Ensuite, on leur soumettait un questionnaire sur leur état de santé basé sur un document de l’Institut national de santé publique (INSPQ), les « Recommandations intérimaires pour la protection des travailleurs avec maladies chroniques ».
Dans ce document, on recommande que les travailleurs souffrant de maladies chroniques non contrôlées, de pathologies associées à des problèmes respiratoires ou d’une obésité « importante (à titre indicatif, IMC égal ou supérieur à 40) » soient exposés le moins possible aux patients ayant contracté la COVID-19.
Cette directive a-t-elle été imposée de la même façon partout ? Le ministère de la Santé n’était pas en mesure de le dire vendredi, l’embauche relevant des CIUSSS et non pas du ministère.
Du côté des syndicats qui représentent les préposés aux bénéficiaires, on trouvait la situation pour le moins paradoxale vendredi. « Nous avons de sérieux problèmes depuis le début de l’urgence sanitaire pour retirer du personnel avec des conditions vraiment aggravantes », a fait valoir Jeff Begley, président de la Fédération de la santé et des services sociaux (FSSS-CSN). « Si la personne refusée a toutes les qualités nécessaires pour faire le travail et qu’elle est refusée sur la seule base d’un surpoids, il paraît évident que l’agissement de l’employeur est contestable, surtout en tenant compte de ses actions depuis le début de la pandémie. »
Quant à Melina Dubois Sorgente, elle aurait aimé qu’on lui laisse sa chance.
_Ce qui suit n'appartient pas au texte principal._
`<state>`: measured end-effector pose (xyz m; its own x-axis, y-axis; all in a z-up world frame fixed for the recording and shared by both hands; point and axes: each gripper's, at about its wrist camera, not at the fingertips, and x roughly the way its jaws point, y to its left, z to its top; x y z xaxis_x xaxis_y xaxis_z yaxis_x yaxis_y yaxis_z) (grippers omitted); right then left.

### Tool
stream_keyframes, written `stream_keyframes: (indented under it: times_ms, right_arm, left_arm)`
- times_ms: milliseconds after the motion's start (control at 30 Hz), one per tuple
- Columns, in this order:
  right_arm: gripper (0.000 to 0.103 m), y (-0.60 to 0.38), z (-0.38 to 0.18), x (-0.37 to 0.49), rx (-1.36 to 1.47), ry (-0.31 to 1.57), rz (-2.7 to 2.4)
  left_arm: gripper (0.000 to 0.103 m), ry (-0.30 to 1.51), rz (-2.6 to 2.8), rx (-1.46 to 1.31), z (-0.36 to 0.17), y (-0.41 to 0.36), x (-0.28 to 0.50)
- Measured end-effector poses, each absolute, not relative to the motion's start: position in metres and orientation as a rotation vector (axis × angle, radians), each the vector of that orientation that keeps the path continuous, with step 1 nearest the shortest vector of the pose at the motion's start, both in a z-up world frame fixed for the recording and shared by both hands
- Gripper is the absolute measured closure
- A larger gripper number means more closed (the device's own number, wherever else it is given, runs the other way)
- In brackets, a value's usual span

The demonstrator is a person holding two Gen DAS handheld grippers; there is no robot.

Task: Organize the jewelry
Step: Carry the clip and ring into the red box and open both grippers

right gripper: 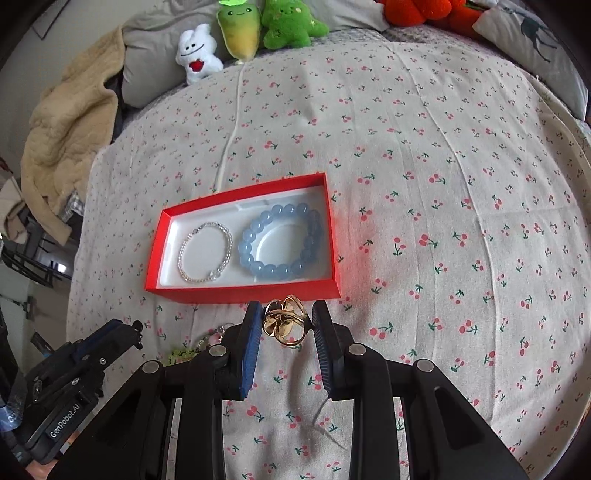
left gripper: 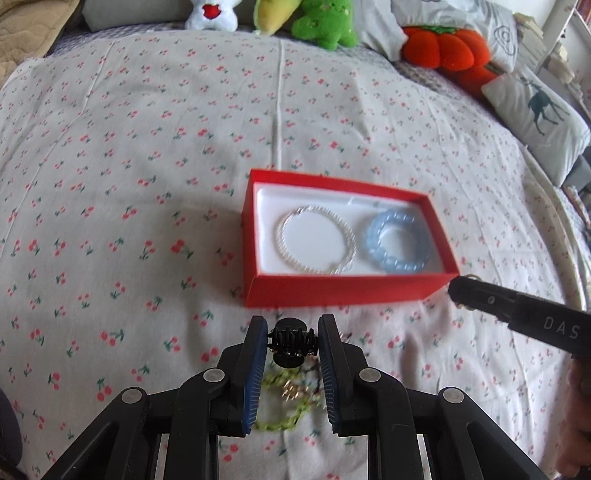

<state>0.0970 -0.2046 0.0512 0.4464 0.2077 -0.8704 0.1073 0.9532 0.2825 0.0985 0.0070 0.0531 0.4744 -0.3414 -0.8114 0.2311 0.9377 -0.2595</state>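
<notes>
A red box (left gripper: 343, 291) (right gripper: 243, 293) with a white lining lies on the bed. It holds a clear bead bracelet (left gripper: 349, 236) (right gripper: 227, 242) and a blue bead bracelet (left gripper: 397, 264) (right gripper: 255, 264). My left gripper (left gripper: 291, 341) is shut on a black hair claw clip (left gripper: 291, 341), just in front of the box. A green bead bracelet (left gripper: 280, 406) (right gripper: 181, 354) lies on the sheet under it. My right gripper (right gripper: 286, 323) is shut on a gold ornament (right gripper: 282, 321), near the box's front right corner.
The bed carries a cherry-print sheet (left gripper: 147, 184) (right gripper: 461, 221). Plush toys (left gripper: 325, 22) (right gripper: 284, 26) and pillows (left gripper: 539, 114) line the far edge. A beige blanket (right gripper: 70, 136) hangs at the left. The right gripper's body (left gripper: 517, 314) shows at right in the left wrist view.
</notes>
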Motion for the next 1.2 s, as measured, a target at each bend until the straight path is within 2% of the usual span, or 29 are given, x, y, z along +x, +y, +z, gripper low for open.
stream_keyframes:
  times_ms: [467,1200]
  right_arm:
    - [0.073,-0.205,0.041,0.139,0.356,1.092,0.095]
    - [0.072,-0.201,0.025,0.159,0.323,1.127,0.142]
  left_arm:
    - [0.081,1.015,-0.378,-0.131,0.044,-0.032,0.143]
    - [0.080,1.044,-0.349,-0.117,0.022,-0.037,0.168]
Avec seulement deux livres de moins, elle aurait été éligible. « Je peux perdre du poids d’ici la mi-septembre, dit-elle. J’ai eu un enfant il y a un an et demi. Je suis habituée de travailler sur mes pieds et j’ai pas de misère à monter les escaliers. » Elle soutient qu’elle ne fait pas de diabète et qu’elle a déjà occupé un emploi de caissière (en station debout) et de vendeuse dans un magasin de grande surface.
Lancé à la fin mai par le gouvernement Legault, le nouveau programme vise à embaucher 10 000 nouveaux préposés aux bénéficiaires en leur offrant une formation rémunérée à 21 $ l’heure et un emploi garanti de 49 000 $ par an à partir de l’automne. Plus de 70 000 personnes ont soumis leur candidature.